(6) Fragments sur la vie mutilée de J-M Palmier (extraits)
En quatrième de couverture de ce livre, on peut lire
Jean-Michel Palmier est décédé des suites d’un cancer le vingt juillet 1998 à l’âge de cinquante-trois ans.
Dans cet ouvrage où il lègue ces fragments bouleversants de sa vie mutilée, l’auteur parcourt l’ultime chemin de son dernier exil.
Merci à Bernard Palmier et à Hubert Tonka de nous permettre de publier quelques fragments de ce texte saisissant. [SR]
ACCIDENT
Ils n’en parlent jamais lors des premières rencontres. Pour qu’ils s’ouvrent, il faut gagner leur confiance. Alors surgissent les dernières images, celles de la vie d’avant. La route, la voiture qui arrive en face, le choc, la ferraille, le sang tiède qui coule. L’hiver, le verglas, le pont ou l’arbre qui se rapprochent. Le véhicule qui déboîte brusquement devant la moto. Et puis, c’est le grand trou noir. Ils disent ne pas se souvenir ou avoir eu juste le temps de murmurer un numéro de téléphone. Puis ce fut le réveil en salle de réanimation. Cet accident qui a bouleversé leur vie, ensuite ils n’en parleront plus. Tout au plus montreront-ils un jour la photo de leur moto transformé en tas de ferraille, de ce qui reste de leur voiture, la cicatrice de l’opération. Chacun comprend d’emblée la limite des questions à ne pas poser.
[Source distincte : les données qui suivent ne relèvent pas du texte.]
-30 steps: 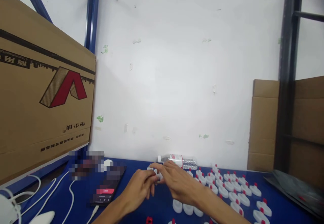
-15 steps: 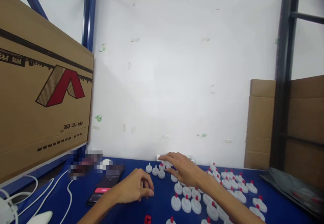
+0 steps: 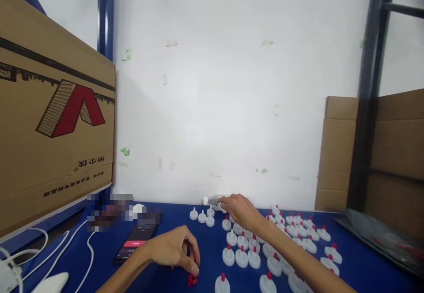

Il faut seulement savoir écouter, hocher la tête, prononcer ces mots incertains « Finalement, tu as eu de la chance ». Combien de visages de jeunes filles s’illuminent souvent sur ces simples mots : « Ta cicatrice se voit à peine ». Elles n’en croient pas un mot, mais apprécient cette pauvre gentillesse.
DISTANCE
Comme mon corps semble m’être devenu étranger, j’éprouve la même distance à l’égard de la maladie. Le cancer qui m’habite – et qui me fait songer au beau roman de l’écrivain suisse Fritz Zorn, Mars, atteint lui aussi d’un cancer qu’il qualifie de produit de « ses larmes rentrées » et qui entraîne sa mort – n’éveille en moi qu’une sorte d’indifférence. Le chef de clinique me montre l’évolution « encourageante » des tumeurs sur les clichés du scanner. L’aspect technique de la photographie m’intéresse plus que la tumeur elle-même, une tâche sombre, un pauvre trou noir aux contours soulignés de blanc.
CORPS
Je ne possède pas seulement mon corps. Je l’habite et il est mon lieu vivant avec toutes choses. C’est le véhicule de mon être-dans-le-monde. L’atteinte corporelle n’épargne pas cet être-dans-le-monde comme l’avait si bien montré Maurice Merleau-Ponty à propos de son analyse du « membre fantôme » qui suit une amputation. Face au bras coupé, arraché par l’accident, les choses se présentent toujours comme « maniables » et appellent un membre qui n’existe plus. Il en va de même du corps dans sa totalité. L’existence n’est plus vécue que comme fragment d’existence. Le « handicap » est une autre manière d’être au monde.
POUVOIR
Souvenir des discussions entre Foucault et Baudrillard sur le pouvoir. L’hôpital avec sa hiérarchie complexe, la structure de ses services est un étonnant lieu de pouvoir et de hiérarchisation sociale. Les patients sont peu sensibles à ces problèmes. Ils m’ont souvent fait réfléchir à partir de détails. Réflexion faite par un infirmier à un aide soignant, répartition des tâches (à l’hôtel-Dieu), ton de la voix avec lequel une surveillante s’adresse à une aide soignante, désir de certaines infirmières de « plaire » aux surveillants en leur rapportant leurs observations sur la vie du patient, ses fréquentations, son intimité. Je ressens tout cela avec le même malaise. Naïveté de croire que le milieu hospitalier échappe à la logique sociale.
NUIT
Les nuits à l’hôpital semblent interminables. Je vois toujours arriver la fin du jour avec la même angoisse. L’hôpital, la vie de cette chambre-cellule mériterait une longue analyse phénoménologique de l’espace et du temps. Impossibilité de m’endormir avant les premières heures du matin. Alors je contemple, de la fenêtre du couloir, les lumières à travers les branches des arbres, conscient de la complète solitude.